Questions for Those in an Alcoholic Relationship

by FreePeace 19 Replies latest jw friends

  • RedhorseWoman
    RedhorseWoman

    What keeps me in the relationship? Good question. The main thing is that I am probably too stupid to give up....to admit that there is no hope.

    In some ways this attitude is good, because it has allowed me to overcome many things that others said were impossible. With this issue, however, the solution is not in my hands, but in his.

    Although I realize this, and am going on with my life....which is rather strange because I oftentimes feel like a widow already....I find it nearly impossible to give up and get out.

    He does try, albeit not very successfully, and the major problem is that I'm left on my own most of the time while he drinks himself into a stupor. I have my friends and my activities, and I do regret that most of the time I have to do things by myself, but I'm just not ready to throw in the towel yet. Foolish....yes?

  • Farkel
    Farkel

    RedHorseWoman,

    : Although I realize this, and am going on with my life....which is rather strange because I oftentimes feel like a widow already....

    That is a perfectly normal reaction. I read once that wives of alcoholics view those bottles in exactly the same way as they would view a husband's mistress: the bottle gets all the time, love and attention, and the "wife" gets left-overs, if any.

    Take care and do what's right for you.

    Farkel

    "I didn't mean what I meant."

  • RedhorseWoman
    RedhorseWoman
    I read once that wives of alcoholics view those bottles in exactly the same way as they would view a husband's mistress:

    This is absolutely true....and very, very sad. Although he cares deeply, the alcohol rules. When it calls, everything else is put aside.
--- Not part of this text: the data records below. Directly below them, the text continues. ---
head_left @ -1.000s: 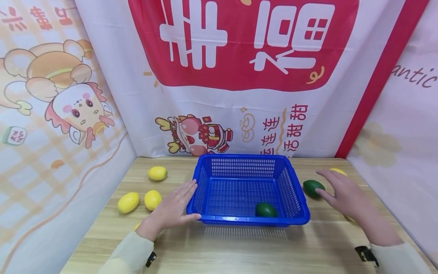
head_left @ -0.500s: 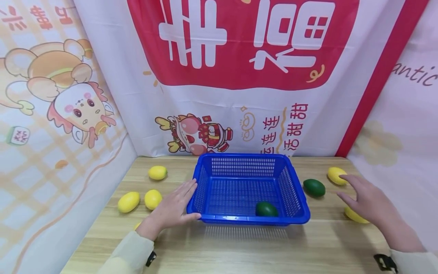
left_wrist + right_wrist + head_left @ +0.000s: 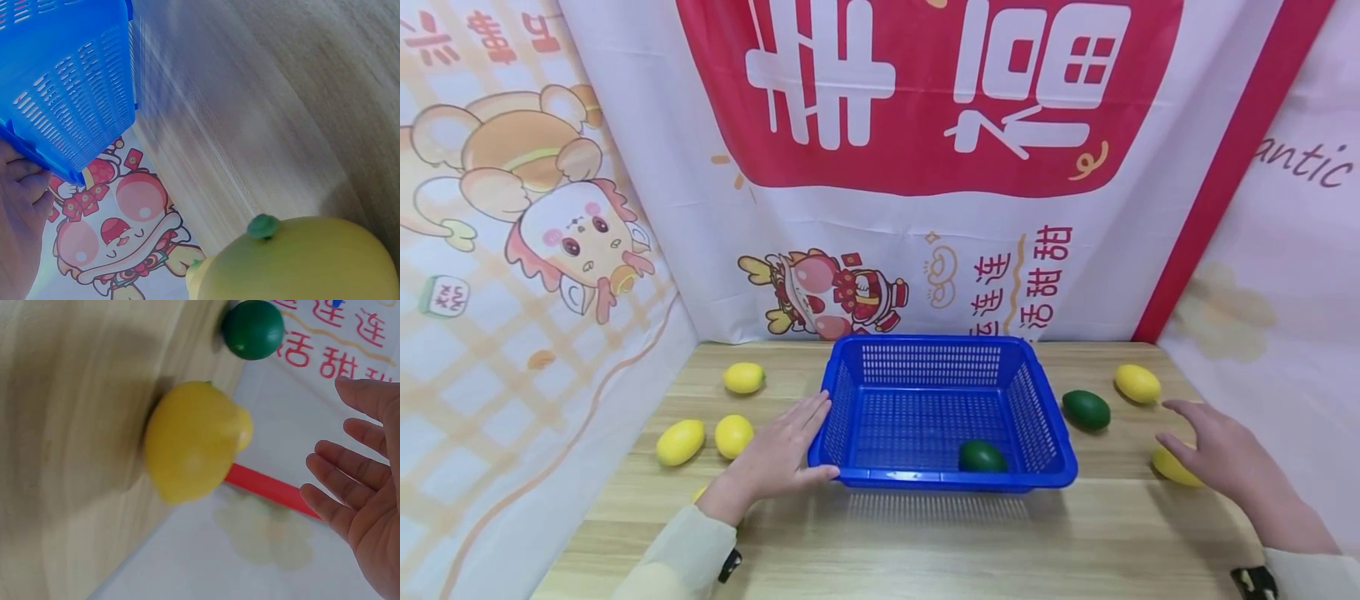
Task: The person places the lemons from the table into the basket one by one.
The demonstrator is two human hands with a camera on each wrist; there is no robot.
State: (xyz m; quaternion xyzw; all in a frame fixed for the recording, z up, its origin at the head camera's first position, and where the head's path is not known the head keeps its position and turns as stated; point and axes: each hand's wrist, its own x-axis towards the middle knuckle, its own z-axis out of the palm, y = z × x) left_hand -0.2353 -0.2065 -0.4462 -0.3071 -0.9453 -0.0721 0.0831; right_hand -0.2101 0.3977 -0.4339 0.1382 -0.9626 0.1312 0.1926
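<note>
A blue plastic basket (image 3: 955,478) stands on the table with a dark green oval fruit (image 3: 982,457) inside, near its front wall. My left hand (image 3: 778,452) rests against the basket's left rim, its fingers extended along it and the thumb at the front corner. On the right, my right hand (image 3: 1234,458) hovers with spread fingers over a yellow lemon (image 3: 1172,468), holding nothing. The right wrist view shows a gap between this lemon (image 3: 190,444) and the fingers. Farther back lie another lemon (image 3: 1137,384) and a second green fruit (image 3: 1086,410).
Left of the basket lie several lemons, among them a back one (image 3: 744,378), an outer one (image 3: 681,442) and one beside my left hand (image 3: 733,437). Another is mostly hidden under the left forearm. Printed cloths (image 3: 917,225) enclose the wooden table (image 3: 940,550) behind and at both sides.
My right hand has moved away from the green fruit, rightward and toward me, to above the near lemon. The left hand and basket have stayed in place.
</note>
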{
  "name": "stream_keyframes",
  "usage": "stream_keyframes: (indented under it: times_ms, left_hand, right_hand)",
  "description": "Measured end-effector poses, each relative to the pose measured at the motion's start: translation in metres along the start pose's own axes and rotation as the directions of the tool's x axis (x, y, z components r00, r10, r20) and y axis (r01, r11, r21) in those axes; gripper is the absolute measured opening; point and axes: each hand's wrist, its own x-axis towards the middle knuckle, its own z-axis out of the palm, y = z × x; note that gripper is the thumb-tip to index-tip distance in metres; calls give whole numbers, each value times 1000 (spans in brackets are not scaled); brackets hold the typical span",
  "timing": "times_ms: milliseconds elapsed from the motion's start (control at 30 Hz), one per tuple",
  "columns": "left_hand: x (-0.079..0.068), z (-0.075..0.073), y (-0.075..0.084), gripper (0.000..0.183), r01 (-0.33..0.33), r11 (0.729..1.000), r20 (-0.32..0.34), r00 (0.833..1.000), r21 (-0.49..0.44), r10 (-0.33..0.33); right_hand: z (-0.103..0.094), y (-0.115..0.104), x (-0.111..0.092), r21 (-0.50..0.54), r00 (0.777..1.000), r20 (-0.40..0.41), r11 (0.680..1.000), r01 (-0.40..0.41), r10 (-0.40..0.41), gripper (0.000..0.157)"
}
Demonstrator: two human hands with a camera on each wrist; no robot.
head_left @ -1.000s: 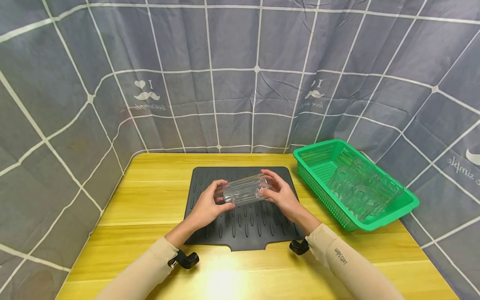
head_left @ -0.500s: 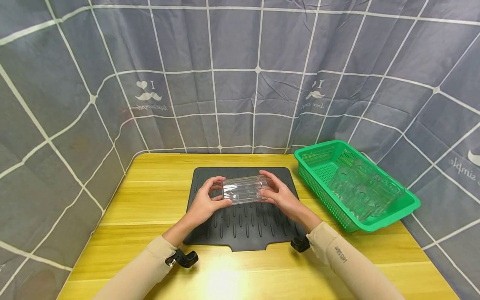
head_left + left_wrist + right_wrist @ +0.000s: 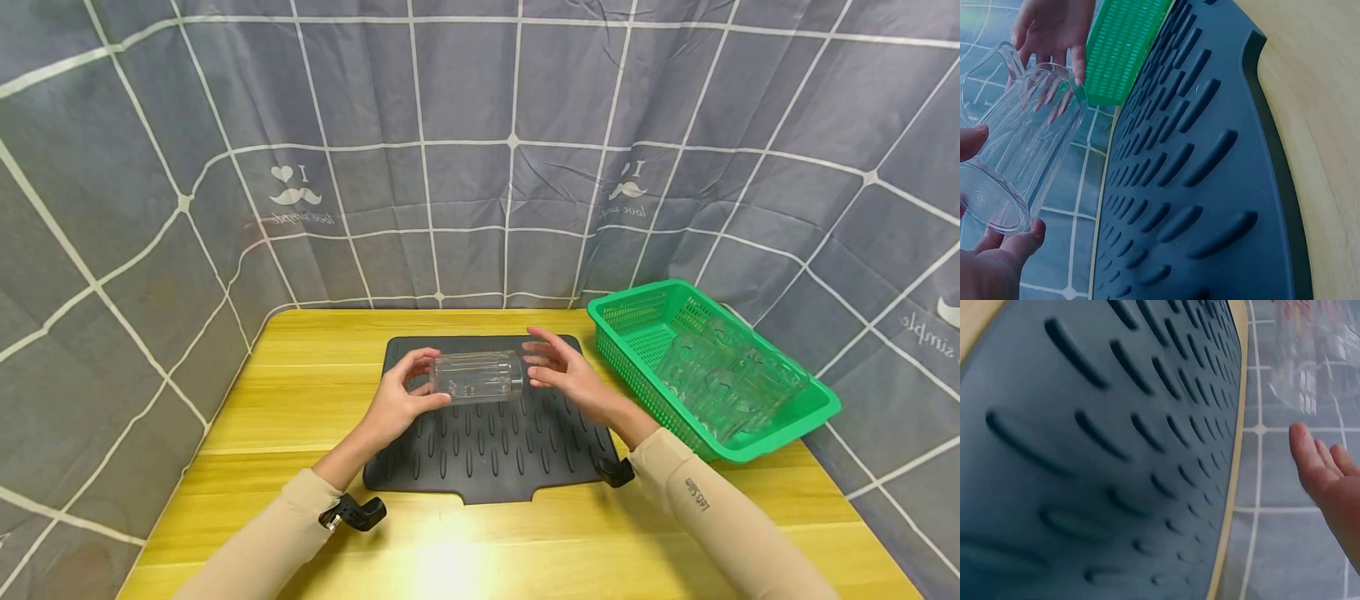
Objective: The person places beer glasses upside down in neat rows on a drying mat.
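A clear glass mug (image 3: 476, 377) lies on its side in the air over the black ridged mat (image 3: 487, 454). Its handle and round rim show in the left wrist view, where the glass mug (image 3: 1041, 147) has its mouth toward the right. My left hand (image 3: 397, 400) grips the base end, thumb at the near side and fingers at the far side. Just off the rim end, my right hand (image 3: 576, 379) has its fingers extended and loosely spread. In the right wrist view a gap shows between the right hand (image 3: 1329, 475) and the blurred glass.
At the right stands a green plastic basket (image 3: 626, 354) with several glass mugs (image 3: 723, 387) lying in its near part. The wooden table (image 3: 300, 417) meets a grey checked curtain (image 3: 465, 192) at the back and sides.
My right hand has let go of the mug's rim end and drawn back to the right. The left hand has shifted slightly left with the mug, which has turned closer to level.
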Motion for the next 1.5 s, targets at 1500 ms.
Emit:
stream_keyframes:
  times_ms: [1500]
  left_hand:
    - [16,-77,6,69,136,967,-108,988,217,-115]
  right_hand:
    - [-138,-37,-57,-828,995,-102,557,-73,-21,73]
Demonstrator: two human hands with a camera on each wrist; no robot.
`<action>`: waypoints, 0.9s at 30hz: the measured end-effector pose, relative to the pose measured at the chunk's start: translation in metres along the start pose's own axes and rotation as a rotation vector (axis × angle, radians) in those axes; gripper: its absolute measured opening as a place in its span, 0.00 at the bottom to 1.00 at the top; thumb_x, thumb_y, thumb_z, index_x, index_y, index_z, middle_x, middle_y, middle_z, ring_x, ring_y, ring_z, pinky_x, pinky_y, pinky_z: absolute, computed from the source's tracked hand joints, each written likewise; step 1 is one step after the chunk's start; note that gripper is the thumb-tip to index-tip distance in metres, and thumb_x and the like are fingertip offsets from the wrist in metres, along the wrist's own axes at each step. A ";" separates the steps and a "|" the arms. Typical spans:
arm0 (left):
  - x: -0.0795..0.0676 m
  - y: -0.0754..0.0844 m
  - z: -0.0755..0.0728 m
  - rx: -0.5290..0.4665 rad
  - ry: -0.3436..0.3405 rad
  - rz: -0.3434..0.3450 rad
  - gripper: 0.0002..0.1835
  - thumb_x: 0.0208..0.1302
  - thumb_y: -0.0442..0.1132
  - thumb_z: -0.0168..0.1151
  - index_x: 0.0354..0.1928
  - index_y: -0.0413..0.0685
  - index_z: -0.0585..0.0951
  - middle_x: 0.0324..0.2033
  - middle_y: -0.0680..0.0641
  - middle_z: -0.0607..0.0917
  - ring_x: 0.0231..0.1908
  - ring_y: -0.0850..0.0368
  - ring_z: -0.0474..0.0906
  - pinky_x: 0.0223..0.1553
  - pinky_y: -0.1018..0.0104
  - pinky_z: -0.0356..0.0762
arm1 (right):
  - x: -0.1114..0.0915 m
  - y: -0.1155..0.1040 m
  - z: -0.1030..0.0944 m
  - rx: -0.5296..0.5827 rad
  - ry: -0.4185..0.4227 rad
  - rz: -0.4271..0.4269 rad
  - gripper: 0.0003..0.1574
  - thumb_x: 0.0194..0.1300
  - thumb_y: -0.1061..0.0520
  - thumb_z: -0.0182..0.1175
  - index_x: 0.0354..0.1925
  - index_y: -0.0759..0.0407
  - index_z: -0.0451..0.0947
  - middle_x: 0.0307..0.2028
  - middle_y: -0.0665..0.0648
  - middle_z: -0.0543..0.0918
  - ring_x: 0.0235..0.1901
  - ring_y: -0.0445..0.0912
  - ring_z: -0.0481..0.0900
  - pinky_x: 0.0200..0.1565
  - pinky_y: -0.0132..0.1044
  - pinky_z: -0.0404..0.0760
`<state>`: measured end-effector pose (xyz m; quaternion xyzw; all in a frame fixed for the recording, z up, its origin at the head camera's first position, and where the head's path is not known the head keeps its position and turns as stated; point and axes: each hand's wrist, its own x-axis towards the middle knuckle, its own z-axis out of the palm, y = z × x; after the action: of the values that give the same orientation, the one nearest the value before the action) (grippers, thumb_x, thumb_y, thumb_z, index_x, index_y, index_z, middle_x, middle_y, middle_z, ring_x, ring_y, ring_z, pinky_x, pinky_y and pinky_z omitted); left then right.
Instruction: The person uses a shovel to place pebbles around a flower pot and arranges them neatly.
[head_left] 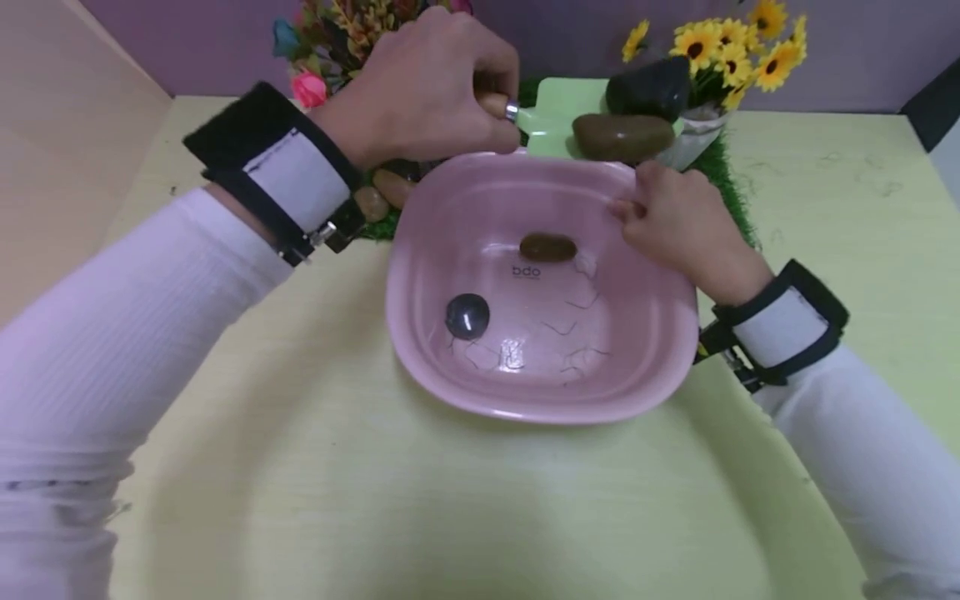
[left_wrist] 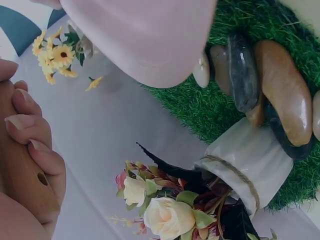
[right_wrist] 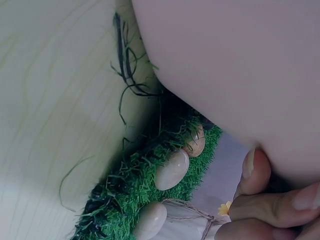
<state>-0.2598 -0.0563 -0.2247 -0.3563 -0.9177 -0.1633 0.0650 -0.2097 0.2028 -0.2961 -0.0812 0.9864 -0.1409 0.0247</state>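
My left hand (head_left: 442,87) grips the wooden handle (left_wrist: 25,165) of a spatula with a pale green blade (head_left: 555,112). On the blade lie a black stone (head_left: 648,87) and a brown stone (head_left: 624,137), past the far rim of a pink basin (head_left: 540,408). My right hand (head_left: 678,221) holds the basin's far right rim, fingertips (right_wrist: 252,167) curled at the edge. Tilted toward me, the basin shows an oval brown stone (head_left: 547,247) and a round dark stone (head_left: 467,317) inside, with thin dark strands on its bottom.
Behind the basin lies a green turf mat (left_wrist: 175,110) bearing several stones (left_wrist: 285,85). A white pot (left_wrist: 250,155) with cream roses stands on the mat at the left; yellow flowers (head_left: 738,54) in another pot stand at the right. Loose strands lie on the pale table (head_left: 450,508).
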 end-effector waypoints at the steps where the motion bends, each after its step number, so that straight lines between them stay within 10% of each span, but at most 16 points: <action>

    Thanks for your good thoughts, Farkel.

  • think41self
    think41self

    RHW,

    You have my sympathies. I was married to an alcoholic for 15 years. Most people don't realize it, but it takes alot of strength to stay with one for so long. You have to be good at doing things alone...and taking care of yourself.

    For me, I reached a point where I just had no more to give. I had all the joy and vibrancy for life sucked right out of me. I was doing all the giving...and maintaining my own emotional well being...and the well just ran dry one day. He wasn't an evil man...and he probably still loves me to this day, but I had to get out of that relationship to save myself, or my kids would have had no stable adult in their lives. I don't know if it will come to that for you, but you have my sympathies and support wherever you're at.

    think41self

    Holy Flying Screaming Buddha, Batman!

  • Yerusalyim
    Yerusalyim

    Someone said earlier that no one wants to be in a relationship with a drunk. The exception to that rule is the Co-Dependent I should think.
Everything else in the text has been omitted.